Graphemes in a model can be multiple characters long, but words will be parsed into graphemes in a strictly greedy, longest-possible-match manner, and contexts can only be one grapheme long in either direction.

Command Line Interface

whistler curves [--input/-i FilePath] [--output/-p FilePath] [--sampleRate/-r number]

The curves command reads in CurveInput data in JSON format, synthesizes PCM audio from it, and writes the results as a WAV file.
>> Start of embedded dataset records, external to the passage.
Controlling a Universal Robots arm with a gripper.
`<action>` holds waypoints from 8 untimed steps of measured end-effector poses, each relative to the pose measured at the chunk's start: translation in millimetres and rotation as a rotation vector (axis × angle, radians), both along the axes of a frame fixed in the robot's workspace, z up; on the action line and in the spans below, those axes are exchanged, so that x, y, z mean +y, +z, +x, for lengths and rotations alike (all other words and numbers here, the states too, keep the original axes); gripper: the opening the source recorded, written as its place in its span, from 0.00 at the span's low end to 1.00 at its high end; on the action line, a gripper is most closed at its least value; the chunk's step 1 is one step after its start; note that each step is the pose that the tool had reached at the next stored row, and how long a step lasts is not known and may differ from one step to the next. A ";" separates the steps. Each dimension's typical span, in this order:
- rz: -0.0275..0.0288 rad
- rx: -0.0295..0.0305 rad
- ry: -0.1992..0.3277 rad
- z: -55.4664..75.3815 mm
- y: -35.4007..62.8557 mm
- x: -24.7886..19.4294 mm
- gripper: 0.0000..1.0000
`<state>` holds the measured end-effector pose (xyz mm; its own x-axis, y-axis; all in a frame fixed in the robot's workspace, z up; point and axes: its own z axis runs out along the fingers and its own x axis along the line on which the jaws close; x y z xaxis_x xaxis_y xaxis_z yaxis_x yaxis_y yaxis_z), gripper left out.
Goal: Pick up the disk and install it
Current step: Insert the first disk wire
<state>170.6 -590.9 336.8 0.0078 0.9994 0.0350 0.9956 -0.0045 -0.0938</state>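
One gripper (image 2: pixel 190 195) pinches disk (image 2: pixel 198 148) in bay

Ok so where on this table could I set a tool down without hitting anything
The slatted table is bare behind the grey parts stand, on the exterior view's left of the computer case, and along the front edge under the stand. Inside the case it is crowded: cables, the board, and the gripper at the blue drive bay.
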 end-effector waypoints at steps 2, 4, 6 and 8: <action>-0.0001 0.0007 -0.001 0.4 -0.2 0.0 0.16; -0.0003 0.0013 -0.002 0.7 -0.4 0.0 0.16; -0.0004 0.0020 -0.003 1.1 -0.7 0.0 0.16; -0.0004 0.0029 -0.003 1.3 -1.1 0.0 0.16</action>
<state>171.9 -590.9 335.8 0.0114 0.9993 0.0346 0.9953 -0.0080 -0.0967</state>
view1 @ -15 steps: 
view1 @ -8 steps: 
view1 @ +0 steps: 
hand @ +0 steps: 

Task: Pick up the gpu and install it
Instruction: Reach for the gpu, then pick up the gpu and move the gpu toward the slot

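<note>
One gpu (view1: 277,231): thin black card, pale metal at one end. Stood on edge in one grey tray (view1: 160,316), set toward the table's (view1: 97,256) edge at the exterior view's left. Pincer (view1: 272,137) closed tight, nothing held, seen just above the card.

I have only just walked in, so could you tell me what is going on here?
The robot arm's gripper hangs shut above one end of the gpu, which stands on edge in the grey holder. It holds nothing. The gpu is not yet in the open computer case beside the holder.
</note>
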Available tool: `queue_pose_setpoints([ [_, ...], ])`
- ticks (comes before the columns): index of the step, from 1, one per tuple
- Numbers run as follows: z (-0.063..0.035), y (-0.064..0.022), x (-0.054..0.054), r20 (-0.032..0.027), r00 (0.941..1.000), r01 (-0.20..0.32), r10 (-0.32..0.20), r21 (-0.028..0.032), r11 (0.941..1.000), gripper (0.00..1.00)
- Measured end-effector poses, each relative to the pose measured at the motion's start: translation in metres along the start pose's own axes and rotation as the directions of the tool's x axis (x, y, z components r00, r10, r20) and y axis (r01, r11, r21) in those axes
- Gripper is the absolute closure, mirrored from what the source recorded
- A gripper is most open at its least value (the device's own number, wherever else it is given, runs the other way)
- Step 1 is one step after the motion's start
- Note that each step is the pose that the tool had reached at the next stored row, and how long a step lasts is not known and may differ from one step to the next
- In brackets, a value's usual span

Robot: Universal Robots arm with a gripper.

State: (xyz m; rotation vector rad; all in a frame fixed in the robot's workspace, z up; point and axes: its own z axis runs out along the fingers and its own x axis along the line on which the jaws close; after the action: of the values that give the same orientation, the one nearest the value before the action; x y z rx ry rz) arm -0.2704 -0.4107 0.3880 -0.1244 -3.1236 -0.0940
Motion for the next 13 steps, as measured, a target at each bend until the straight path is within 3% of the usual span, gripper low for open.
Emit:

  • If an input file is missing, it will read from STDIN.
  • If an output file is missing, it will write to STDOUT. An output value :speaker will play the audio directly instead of producing a WAV file.
  • If a sample rate is missing, it will default to 44100 samples/second.
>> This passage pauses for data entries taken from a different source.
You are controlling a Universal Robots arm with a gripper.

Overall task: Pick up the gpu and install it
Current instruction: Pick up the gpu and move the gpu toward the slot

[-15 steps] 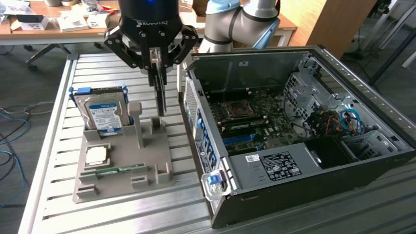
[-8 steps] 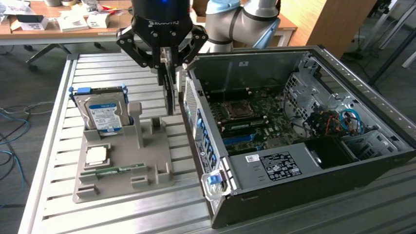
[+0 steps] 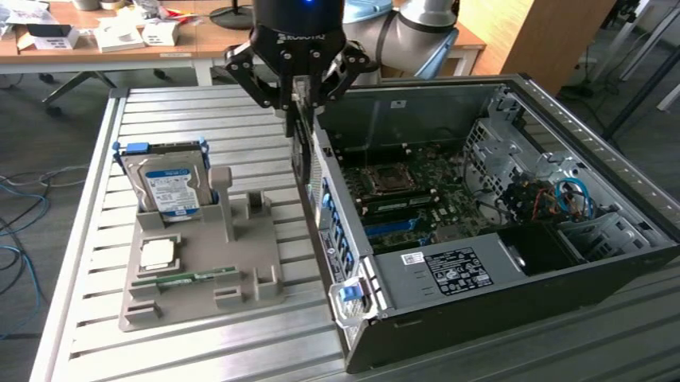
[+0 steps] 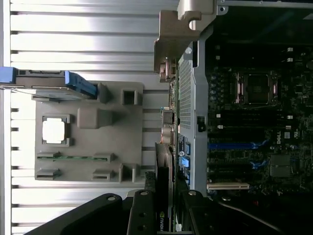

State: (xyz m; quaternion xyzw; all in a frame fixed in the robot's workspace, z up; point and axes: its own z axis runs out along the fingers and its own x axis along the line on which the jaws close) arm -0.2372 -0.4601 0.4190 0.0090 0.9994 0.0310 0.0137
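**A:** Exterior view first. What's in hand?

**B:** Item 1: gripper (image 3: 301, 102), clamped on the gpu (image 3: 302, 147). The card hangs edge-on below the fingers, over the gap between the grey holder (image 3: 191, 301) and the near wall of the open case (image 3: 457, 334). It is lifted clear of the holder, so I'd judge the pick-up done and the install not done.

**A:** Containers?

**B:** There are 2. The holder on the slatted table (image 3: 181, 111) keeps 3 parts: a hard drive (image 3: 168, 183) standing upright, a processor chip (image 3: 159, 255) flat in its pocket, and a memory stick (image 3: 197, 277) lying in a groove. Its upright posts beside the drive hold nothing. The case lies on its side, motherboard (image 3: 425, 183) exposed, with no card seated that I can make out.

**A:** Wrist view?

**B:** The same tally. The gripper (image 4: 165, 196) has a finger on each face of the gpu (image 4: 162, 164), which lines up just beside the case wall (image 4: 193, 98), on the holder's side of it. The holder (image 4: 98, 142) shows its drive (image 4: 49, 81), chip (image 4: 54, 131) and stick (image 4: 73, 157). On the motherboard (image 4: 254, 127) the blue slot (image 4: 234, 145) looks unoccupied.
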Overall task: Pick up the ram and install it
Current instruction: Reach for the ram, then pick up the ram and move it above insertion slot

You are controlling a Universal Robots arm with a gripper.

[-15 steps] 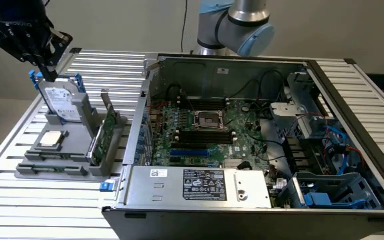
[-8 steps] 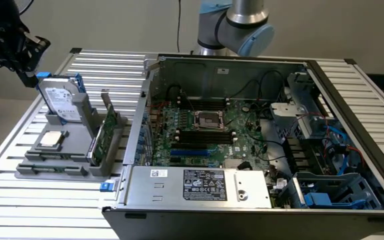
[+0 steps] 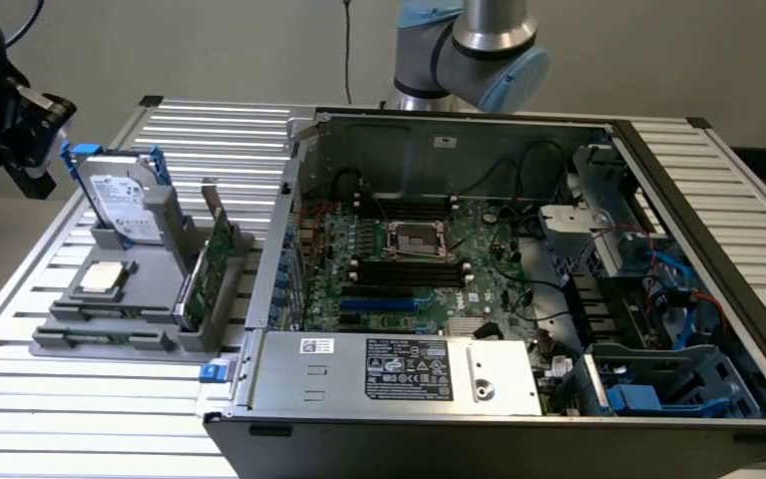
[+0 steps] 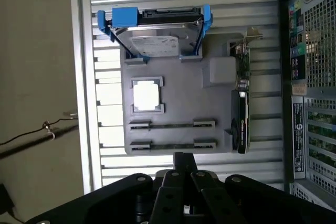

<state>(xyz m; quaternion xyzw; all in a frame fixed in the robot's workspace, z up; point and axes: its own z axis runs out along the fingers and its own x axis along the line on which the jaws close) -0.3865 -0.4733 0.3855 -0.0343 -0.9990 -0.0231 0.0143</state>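
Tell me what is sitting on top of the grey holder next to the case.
On the grey holder: a hard drive in a blue caddy, a square chip lying flat, a green card on edge. Whether anything sits in its two long slots cannot be seen.

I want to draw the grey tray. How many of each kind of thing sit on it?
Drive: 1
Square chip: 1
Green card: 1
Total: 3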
whistler text [--config/-c FilePath] [--input/-i FilePath] [--output/-p FilePath] [--sampleRate/-r number] [--voiceRate number] [--fc number] [--ac number] [--fs number] [--as number] [--fm number] [--am number]

The text command reads in an acoustic model stored in a JSON config file (note that this does not permit the use of RegExp objects for word boundaries) and uses it to create a WAV audio file from input text. Input, output, and sample rate defaults are as above.

The additional parameters specify VoiceRange fields:

  • fc and ac specify the frequency and amplitude centers, and default to zero.
  • fs and as specify the frequency and amplitude shifts, and default to zero.
  • fm and am specify the frequency and amplitude scales (multiples), and default to one.
  • voiceRate specifies the factor by which to scale the speech rate.

Usage Examples

See the /test folder for basic usage examples. /test/synth-test.ts has a short example of manually-constructed CurveInput and call to the synthesize function. /test/fixtures/model1.ts contains a (not terribly realistic) example AcousticModel, which is used to synthesize audio from text in /test/text-test.ts.